In lib.rs we also use these features to control the used implementation. First, we add some validation logic to prevent compilation if no cryptographic implementation is selected or if multiple implementations are enabled:
#[cfg(any(
all(feature = "schnorr-malachite", any(feature = "schnorr-num-bigint-dig", feature = "bls-bls12_381-bls")),
all(feature = "schnorr-num-bigint-dig", any(feature = "schnorr-malachite", feature = "bls-bls12_381-bls")),
all(feature = "bls-bls12_381-bls", any(feature = "schnorr-malachite", feature = "schnorr-num-bigint-dig")),
))]
compile_error!("Only one crypto implementation feature can be enabled at a time");
#[cfg(not(any(feature = "schnorr-malachite", feature = "schnorr-num-bigint-dig", feature = "bls-bls12_381-bls")))]
compile_error!("At least one crypto implementation feature must be enabled");
Next, we select the implementation to use:
#[cfg(feature = "schnorr-num-bigint-dig")]
pub mod schnorr_num_bigint_dig_signer;
#[cfg(feature = "schnorr-num-bigint-dig")]
pub use schnorr_num_bigint_dig_signer::AggregatedSignature;
#[cfg(feature = "schnorr-num-bigint-dig")]
pub use schnorr_num_bigint_dig_signer::Crypto;
#[cfg(feature = "schnorr-num-bigint-dig")]
pub use schnorr_num_bigint_dig_signer::MultiSignature;
#[cfg(feature = "schnorr-num-bigint-dig")]
pub use schnorr_num_bigint_dig_signer::PublicKey;
#[cfg(feature = "schnorr-num-bigint-dig")]
pub use schnorr_num_bigint_dig_signer::Signature;
I created similar blocks for all implementations. I also defined constants based on the configured features. I used a two-layered feature definition. The first layer defines the algorithm (Schnorr or BLS), and the second layer defines the exact implementation. With this setup, I only need to define algorithm-dependent constants once for an algorithm.
#[cfg(feature = "schnorr")]
///Single signature size (in bytes)
pub const SIGNATURE_SIZE: usize = 64;
#[cfg(feature = "schnorr")]
///Multi signature size (in bytes)
pub const MULTI_SIGNATURE_SIZE: usize = 64;
#[cfg(feature = "schnorr")]
///Size of the public key (in bytes)
pub const PUBLIC_KEY_SIZE: usize = 32;
#[cfg(feature = "schnorr")]
///Size of the private key (in bytes)
pub const PRIVATE_KEY_SIZE: usize = 32;
#[cfg(feature = "schnorr")]
///Contant parts's size in an aggregated signature (in bytes)
pub const AGGREGATED_SIGNATURE_CONSTANT_SIZE: usize = 34;
#[cfg(feature = "schnorr")]
///Signature count dependent parts's size in an aggregated signature (in bytes)
pub const AGGREGATED_SIGNATURE_VARIABLE_SIZE: usize = 32;
This structure incurs no runtime overhead and only the required implementation compiles into a binary.
This code structure has some drawbacks:
I divided the functionality into five separate structs. Each struct has a trait defined in `lib.rs` to establish a consistent interface, ensuring that all implementations provide the same API. The embedding projects utilize these structs directly, as this approach is much simpler. Therefore, the traits primarily serve to maintain internal consistency.

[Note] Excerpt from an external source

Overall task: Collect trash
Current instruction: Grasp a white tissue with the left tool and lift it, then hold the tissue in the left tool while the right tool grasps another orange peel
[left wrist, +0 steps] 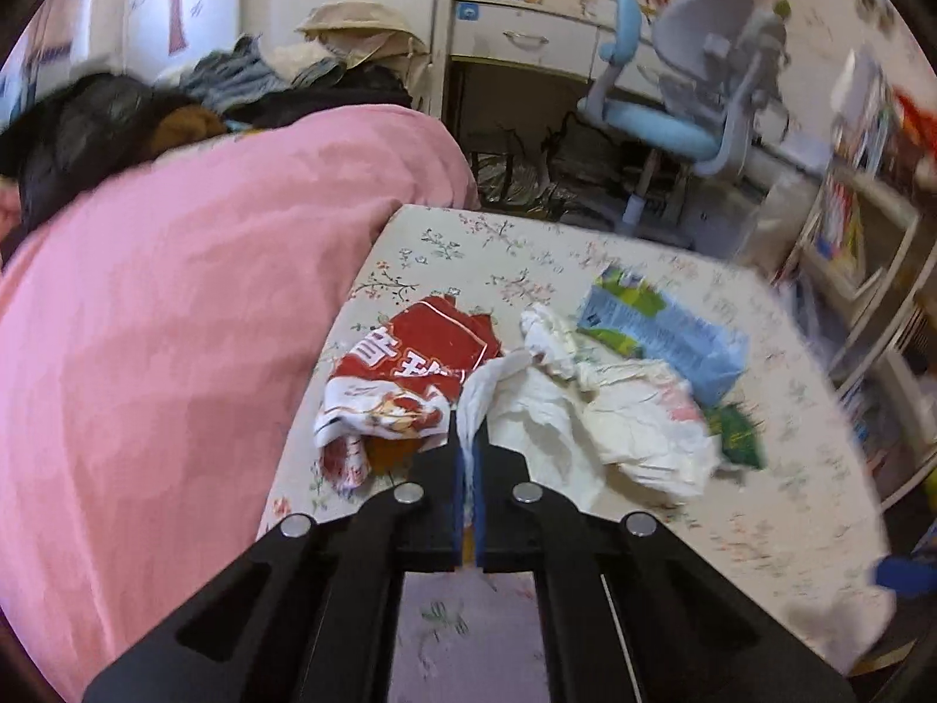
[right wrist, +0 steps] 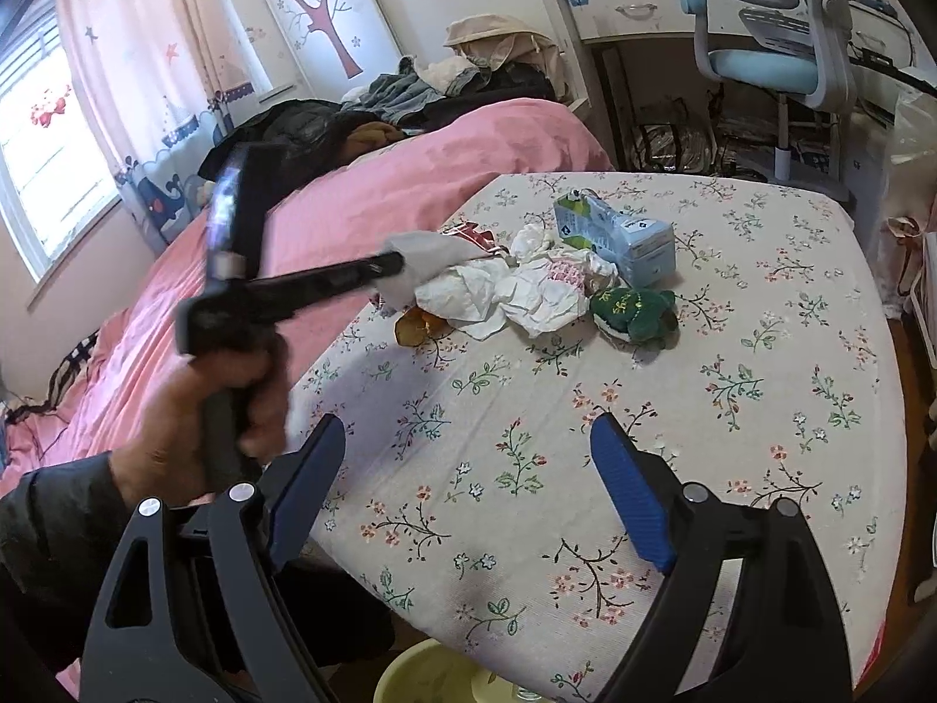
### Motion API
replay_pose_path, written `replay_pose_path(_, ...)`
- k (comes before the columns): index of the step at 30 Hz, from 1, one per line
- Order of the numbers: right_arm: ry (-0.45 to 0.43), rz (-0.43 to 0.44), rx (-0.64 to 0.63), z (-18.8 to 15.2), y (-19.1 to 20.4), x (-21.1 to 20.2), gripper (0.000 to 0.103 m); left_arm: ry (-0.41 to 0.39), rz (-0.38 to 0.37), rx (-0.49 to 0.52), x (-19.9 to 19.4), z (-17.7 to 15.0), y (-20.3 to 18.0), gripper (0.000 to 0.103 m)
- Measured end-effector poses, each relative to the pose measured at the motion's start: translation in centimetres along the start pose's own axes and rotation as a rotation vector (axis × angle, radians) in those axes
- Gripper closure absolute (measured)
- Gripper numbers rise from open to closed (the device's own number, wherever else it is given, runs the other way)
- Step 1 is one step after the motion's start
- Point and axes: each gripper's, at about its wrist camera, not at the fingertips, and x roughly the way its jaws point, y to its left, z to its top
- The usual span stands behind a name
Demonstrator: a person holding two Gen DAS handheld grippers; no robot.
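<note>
A heap of trash lies on the floral tablecloth point(right wrist: 585, 468): a red snack wrapper point(left wrist: 410, 375), crumpled white paper point(left wrist: 632, 422), a blue-green carton point(left wrist: 662, 334) and a green crumpled bag point(right wrist: 632, 310). My left gripper point(left wrist: 468, 439) is shut on a white tissue point(left wrist: 486, 386) at the near left edge of the heap. In the right wrist view, a hand holds that left gripper point(right wrist: 395, 266) with the tissue point(right wrist: 421, 255) at its tip. My right gripper point(right wrist: 465, 427) hovers open over bare cloth, well short of the heap, with nothing between its fingers.
A bed with a pink cover point(left wrist: 175, 322) borders the table's left side, with clothes piled behind. A desk and a blue chair point(right wrist: 761, 58) stand beyond the table. A pale yellow bin point(right wrist: 433, 674) shows below the table's near edge. Shelves point(left wrist: 849, 246) line the right.
</note>
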Motion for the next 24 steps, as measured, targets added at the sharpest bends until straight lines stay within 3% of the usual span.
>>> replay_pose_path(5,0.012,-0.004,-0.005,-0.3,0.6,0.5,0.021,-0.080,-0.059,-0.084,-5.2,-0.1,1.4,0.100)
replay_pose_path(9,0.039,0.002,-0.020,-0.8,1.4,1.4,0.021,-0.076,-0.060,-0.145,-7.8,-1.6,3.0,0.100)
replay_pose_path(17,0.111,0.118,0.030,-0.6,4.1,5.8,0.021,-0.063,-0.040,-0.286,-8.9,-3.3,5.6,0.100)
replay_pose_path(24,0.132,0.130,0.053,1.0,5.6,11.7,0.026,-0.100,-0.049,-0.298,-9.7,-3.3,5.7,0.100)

At first glance, this structure appears overly complicated. Why don’t we use simple Signatures during the aggregation? I chose this structure to model the situation where modifications are required from the signer’s side to create aggregatable signatures.
In MoonBlokz, I use Signature for signing transactions and blocks. During the approval process, I utilize MultiSignatures in support messages and AggregatedSignatures in evidence blocks.
To implement Schnorr signing, I used this page as a reference:
learnmeabitcoin.com
It is a very detailed algorithm description of Schnorr signing, signature verification, and aggregation. I recommend reading it if you are interested in crypto algorithms.
Algorithmically, I changed only one element. The article used random numbers to create unpredictable nonces. I don’t like random numbers. It is very hard to generate cryptographically good random numbers in embedded environments. I switched to deterministic nonce generation. I use a simplified variation of RFC 6979 to generate a random value:
let mut k0: BigInt;
let mut counter = 0u32;
loop {
let counter_bytes = counter.to_le_bytes();
k0 = BigInt::from_bytes_le(Sign::Plus, &self.tagged_hash(b"nonce", &self.private_key_bytes, &message, &counter_bytes)) % &self.n;
if k0 > BigInt::zero() {
break;
}
counter += 1;
}
I combine the tag, private key, message, and a counter by hashing them together. This counter is used to address the rare case when the generated number equals zero.
In the case of Schnorr, there is no algorithmic difference between Signatures and MultiSignatures.
Handling aggregation in Schnorr signatures can be quite challenging. Currently, no non-interactive aggregation schemes are available. In the case of MoonBlokz, using interactive algorithms is not an option, as it would add significant complexity to the radio communication. Instead, I implemented a half-aggregation algorithm. I summarized the signature component from the signatures while keeping the public nonces (r) separate. This approach is necessary to calculate the individual challenges as follows:
e = int(H(tag || r || P[x] || m)) % n
where
By using this approach, I can halve the total signature size (n*32 + 32 + 2 bytes). Although this is significantly larger than the BLS aggregation (consistent 48 + 2 bytes), it is much more efficient than storing n signatures separately.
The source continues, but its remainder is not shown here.